The SUV never put a turn signal on. If it had, I would have lagged back and let him over. Instead he put both of us at risk by abruptly cutting in front of me. To top it off, flipping me the bird out the window. What? I did nothing wrong!

Hey, I know this was a minor discourtesy and much worse happens—deadly road rage incidents abound. Here’s the lesson that came through—

How often do we neglect to signal our intention when dealing with others?

And what does that inattention leave behind?

A colleague was asked to brief a certain portion of the project at the Friday client meeting. The day prior, she had left early for a medical appointment knowing she was well-prepared with her update. When her turn came at the Friday meeting, she began her explanation. After a few sentences, her manager cut her off and profusely apologized to the client, then turned to her and said, “Didn’t you get the word? We cut that part from the project.”
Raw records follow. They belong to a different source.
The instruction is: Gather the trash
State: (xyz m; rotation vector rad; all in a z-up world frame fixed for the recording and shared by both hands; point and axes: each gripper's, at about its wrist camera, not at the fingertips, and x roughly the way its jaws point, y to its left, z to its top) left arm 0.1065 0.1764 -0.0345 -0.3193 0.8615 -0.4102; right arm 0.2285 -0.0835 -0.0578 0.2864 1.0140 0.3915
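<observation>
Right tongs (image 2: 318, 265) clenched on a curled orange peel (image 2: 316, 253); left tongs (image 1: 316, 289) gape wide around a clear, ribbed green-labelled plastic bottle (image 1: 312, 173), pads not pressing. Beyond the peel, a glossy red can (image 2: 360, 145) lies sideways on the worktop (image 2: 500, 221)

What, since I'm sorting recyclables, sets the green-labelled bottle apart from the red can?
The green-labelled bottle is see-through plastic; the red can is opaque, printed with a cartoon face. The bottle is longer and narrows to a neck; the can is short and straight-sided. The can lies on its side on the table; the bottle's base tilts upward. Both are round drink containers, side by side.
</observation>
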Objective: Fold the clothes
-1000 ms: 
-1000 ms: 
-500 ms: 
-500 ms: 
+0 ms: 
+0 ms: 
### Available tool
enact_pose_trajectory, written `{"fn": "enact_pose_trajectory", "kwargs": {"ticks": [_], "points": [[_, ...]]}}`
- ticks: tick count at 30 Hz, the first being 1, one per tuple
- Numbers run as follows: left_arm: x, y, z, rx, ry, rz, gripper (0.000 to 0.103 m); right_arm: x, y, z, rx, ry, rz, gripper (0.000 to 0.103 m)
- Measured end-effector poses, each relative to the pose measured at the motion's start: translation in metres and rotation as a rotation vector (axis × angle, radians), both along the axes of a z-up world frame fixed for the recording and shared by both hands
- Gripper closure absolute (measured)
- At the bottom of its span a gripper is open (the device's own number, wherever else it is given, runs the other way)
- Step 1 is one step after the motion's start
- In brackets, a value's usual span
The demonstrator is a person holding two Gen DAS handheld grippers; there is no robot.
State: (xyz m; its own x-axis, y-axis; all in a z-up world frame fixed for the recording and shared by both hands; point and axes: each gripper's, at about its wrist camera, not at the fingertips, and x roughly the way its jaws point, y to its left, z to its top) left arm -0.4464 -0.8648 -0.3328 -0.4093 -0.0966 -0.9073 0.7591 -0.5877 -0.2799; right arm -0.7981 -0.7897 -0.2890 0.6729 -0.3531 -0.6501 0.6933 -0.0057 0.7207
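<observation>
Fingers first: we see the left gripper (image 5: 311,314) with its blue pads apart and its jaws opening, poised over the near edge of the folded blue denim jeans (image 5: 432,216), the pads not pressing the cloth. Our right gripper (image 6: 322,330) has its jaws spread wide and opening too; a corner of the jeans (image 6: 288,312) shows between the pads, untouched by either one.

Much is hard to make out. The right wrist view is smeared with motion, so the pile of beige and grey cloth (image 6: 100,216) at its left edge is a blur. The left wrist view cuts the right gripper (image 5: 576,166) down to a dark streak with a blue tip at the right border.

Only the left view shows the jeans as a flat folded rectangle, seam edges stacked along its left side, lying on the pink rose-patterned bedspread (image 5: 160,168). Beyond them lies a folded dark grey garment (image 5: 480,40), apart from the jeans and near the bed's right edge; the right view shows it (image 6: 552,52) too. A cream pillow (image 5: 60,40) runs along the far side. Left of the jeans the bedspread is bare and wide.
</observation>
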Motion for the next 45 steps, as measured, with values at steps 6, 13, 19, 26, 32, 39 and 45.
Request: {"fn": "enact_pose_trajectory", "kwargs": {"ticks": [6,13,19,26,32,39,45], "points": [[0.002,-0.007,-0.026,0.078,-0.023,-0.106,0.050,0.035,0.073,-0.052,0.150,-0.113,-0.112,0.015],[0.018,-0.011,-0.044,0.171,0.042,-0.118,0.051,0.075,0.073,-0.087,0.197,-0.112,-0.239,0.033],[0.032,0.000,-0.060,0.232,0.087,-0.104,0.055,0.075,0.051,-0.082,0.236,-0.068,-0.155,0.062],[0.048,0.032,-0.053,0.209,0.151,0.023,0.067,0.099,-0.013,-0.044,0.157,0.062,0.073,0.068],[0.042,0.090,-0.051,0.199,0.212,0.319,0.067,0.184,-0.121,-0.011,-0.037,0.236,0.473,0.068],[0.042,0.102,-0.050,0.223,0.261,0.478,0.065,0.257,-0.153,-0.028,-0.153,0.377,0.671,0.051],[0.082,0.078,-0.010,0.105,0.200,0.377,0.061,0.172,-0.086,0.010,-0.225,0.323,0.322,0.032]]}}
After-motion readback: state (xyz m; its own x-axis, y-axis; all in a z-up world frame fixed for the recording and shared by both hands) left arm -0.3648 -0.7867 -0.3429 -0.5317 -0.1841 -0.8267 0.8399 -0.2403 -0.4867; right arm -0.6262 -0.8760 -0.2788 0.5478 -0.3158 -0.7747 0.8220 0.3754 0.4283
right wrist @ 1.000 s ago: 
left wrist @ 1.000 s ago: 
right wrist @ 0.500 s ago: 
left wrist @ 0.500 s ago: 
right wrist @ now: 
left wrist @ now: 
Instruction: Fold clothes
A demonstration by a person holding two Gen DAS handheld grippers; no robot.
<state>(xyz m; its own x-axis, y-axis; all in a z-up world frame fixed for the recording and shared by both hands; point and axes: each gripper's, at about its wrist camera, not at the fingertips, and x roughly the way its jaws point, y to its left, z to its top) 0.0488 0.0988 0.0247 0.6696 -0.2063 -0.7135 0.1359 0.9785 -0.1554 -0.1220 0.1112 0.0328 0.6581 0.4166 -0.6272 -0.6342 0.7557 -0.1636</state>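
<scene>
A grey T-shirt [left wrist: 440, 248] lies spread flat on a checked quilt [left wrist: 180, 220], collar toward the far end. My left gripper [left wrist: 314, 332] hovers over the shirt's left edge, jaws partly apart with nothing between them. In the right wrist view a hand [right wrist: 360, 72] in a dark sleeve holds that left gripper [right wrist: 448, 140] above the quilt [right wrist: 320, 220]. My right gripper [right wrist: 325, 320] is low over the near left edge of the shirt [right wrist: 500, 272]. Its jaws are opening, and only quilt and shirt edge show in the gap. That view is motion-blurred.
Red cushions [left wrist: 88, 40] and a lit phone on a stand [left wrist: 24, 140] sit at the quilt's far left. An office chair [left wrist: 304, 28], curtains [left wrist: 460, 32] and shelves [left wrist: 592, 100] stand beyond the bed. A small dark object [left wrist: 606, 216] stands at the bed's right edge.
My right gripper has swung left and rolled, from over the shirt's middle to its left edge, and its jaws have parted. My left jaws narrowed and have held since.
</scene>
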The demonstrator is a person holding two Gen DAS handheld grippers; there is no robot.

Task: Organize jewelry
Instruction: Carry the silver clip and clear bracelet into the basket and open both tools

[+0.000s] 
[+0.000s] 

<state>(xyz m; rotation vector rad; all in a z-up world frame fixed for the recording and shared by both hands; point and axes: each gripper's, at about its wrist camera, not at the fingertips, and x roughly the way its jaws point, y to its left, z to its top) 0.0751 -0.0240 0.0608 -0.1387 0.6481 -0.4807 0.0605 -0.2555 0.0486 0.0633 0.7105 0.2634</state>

Here she had been driving the speed limit in her lane. Then without warning, her manager swerved in front of her and essentially called into question her competence, a professional flipping the bird. In the manager’s mind, it was a non-incident. No accident happened.

This was a team and manager she had enjoyed working with. Now she felt blindsided and embarrassed in front of them and the client. She began to question her own value if they didn’t think enough of her to let her know of the ‘lane change.’ The security and certainty she once felt was subtly diminished. Her brain’s self-protection radar was activated. A shadow of doubt cast on a manager she once felt ‘had her back.’

How would this have been different if someone had thought to let her know about the change in the project? 

How often do we fail to signal our own intentions?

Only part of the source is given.